Cuando era pequeña, fui abusada sexualmente por miembros de mi familia, que luego me utilizaron para venderme a la pornografía infantil, a innumerables hombres y otros proxenetas en barrios suburbanos. Vivía en Canadá, pero a menudo me llevaban a EEUU y a otros países internacionales con el único propósito de ser objeto de trata.
Recuerdo los olores, las vistas, y el sabor de la esclavitud. En silencio, las lágrimas fluyen. El horror no se puede describir con palabras. Desde muy pequeña vi a hombres y mujeres obligados a ser servidores sexuales, incluso llegue a ver el asesinato de una de mis compañeras, pero los agentes de policía eran algunos de mis «clientes» y varias veces me esposaron, me violaron, y me dijeron que si le decía a alguien iba a ser encarcelada. Tenía miedo de pedir ayuda, creyendo que el mensaje que podía dar no tenía ni vale la pena, que revelar mi caso era para mi una vergüenza.
Cuando tenía 21 años de edad, mi vida cambió por completo cuando conocí brevemente una señora que trabaja con sobrevivientes de la trata de personas. Ella me dio su número de teléfono en un pequeño trozo de papel y me dijo que si la llamaba ella me ayudaría. La primera vez que llamé, estaba bajo una pila de mantas casi sin atreverme a respirar en caso de que alguien o, peor aún, mi proxeneta, me escuchara. Esa primera llamada telefónica fue de sólo unos pocos minutos, pero durante esa conversación en voz baja, esta señora comenzó a decir la verdad sobre algunos de los mensajes negativos que había recibido durante mi crecimiento. Ella me dijo que mi valor no era una cifra o una satisfacción sexual y me explicó que mi futuro no tiene que ser construido sobre el trauma que me había sucedido.
Mi escape no era un cuento, como una película de Disney; en cambio, fue encapsulado por el miedo y meses de preparación. Estaba aterrada por lo desconocido, pensando que iba a ser perseguido por mis proxenetas y abusadores, y con miedo de lo que podría deparar el futuro. Pero además del miedo, también sentí la libertad por primera vez. La libertad fue el poder ver el gran cielo azul y el sol que me besó en la cara.

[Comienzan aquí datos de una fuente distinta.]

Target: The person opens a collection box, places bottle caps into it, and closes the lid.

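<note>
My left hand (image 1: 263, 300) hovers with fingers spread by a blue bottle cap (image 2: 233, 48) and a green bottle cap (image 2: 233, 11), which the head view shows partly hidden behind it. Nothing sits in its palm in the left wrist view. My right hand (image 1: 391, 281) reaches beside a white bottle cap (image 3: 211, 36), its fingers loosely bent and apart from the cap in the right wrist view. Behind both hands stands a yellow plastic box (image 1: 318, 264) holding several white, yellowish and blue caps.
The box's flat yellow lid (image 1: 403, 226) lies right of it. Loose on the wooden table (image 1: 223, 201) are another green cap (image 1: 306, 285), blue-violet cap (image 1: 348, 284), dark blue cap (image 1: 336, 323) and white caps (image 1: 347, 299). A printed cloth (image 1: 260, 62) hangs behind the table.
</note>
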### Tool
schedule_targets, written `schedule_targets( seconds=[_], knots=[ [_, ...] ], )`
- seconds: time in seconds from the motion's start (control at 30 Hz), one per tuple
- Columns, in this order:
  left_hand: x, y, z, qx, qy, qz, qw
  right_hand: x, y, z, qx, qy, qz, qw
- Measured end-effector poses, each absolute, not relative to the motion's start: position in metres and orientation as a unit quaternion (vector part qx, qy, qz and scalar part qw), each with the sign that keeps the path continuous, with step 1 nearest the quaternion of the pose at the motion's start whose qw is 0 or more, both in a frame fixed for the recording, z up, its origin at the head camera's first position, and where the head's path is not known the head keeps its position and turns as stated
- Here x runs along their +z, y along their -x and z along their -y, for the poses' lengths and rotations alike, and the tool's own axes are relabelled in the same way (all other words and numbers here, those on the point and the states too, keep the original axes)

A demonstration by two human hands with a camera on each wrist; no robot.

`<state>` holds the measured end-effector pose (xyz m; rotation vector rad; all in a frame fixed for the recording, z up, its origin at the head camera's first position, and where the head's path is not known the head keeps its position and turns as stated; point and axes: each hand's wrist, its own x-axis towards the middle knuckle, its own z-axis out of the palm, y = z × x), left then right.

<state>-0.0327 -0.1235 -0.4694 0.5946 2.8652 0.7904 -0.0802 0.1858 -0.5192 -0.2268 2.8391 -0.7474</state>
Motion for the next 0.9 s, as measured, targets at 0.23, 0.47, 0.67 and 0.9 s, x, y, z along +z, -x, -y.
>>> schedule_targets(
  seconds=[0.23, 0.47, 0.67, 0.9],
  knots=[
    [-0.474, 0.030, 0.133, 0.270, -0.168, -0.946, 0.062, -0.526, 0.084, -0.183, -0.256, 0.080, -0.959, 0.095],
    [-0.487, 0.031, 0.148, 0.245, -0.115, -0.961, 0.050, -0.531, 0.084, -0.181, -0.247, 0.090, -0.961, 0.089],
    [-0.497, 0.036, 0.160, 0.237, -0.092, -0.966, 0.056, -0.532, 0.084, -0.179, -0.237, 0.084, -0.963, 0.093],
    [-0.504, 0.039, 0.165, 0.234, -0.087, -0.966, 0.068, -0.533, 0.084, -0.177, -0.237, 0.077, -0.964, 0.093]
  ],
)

Así llegué a la institución que me ayudó. Cuando el director de aquel lugar me sugirió que me inscribiera en la escuela para adultos, me reí en su cara. Pensé que estaba loco. ¿Cómo podría ir a la universidad si nunca he tenido una educación? ¿Cómo podría tener éxito si nunca había escrito nada en mi vida y no sabía cómo hacer problemas de matemáticas simples? En respuesta simplemente me dijo, «si sabes leer, puedes aprender cualquier cosa». Escribí esa frase en mi brazo con un rotulador negro todos los días durante más de un año.
En mayo pasado, cuando me puse de pie en frente de mi clase que se graduó de entregar el discurso de despedida, mi brazo rotulado y muchas otras historias pasaron por mi mente, incluyendo mi primer día de clases cuando lloré porque estaba convencida de que la gente iba a rechazarme si sabían de mi pasado y las cosas a las que había sido obligada a hacer. Pero los milagros no suceden solos; después de un trauma, es posible volver a soñar y vivir la vida plenamente.
Ahora no sólo obtuve una una licenciatura en Consejería Clínica, sino que me casé con el hombre de mis sueños. También estoy actualmente trabajando en mi maestría en Consejería de Salud Mental Clínica como un paso hacia mi doctorado en Psicología.
Aunque he visto cosas que nadie debe ver y he experimentado cosas que nadie debería experiencia, mis inicios no me definen. Me niego a dejar que el mal de mi pasado cante victoria. En cambio, mi dolor tiene un propósito ahora.
Ha sido un largo viaje, pero a través del amor redentor de Dios y las personas que creyeron en mi cuando no podía creer en mí misma, le logrado sobreponerme de un camino sucio a la curación a mi lado. He cambiado. Mi pasado ya no tiene el poder para mantenerme cautiva. Soy una vencedora, soy una mujer, soy estudiante, soy una profesional, yo soy una conferencista, soy un autora, soy una líder, soy un agente de cambio, y soy una mujer que anhela hacer una diferencia en la sociedad.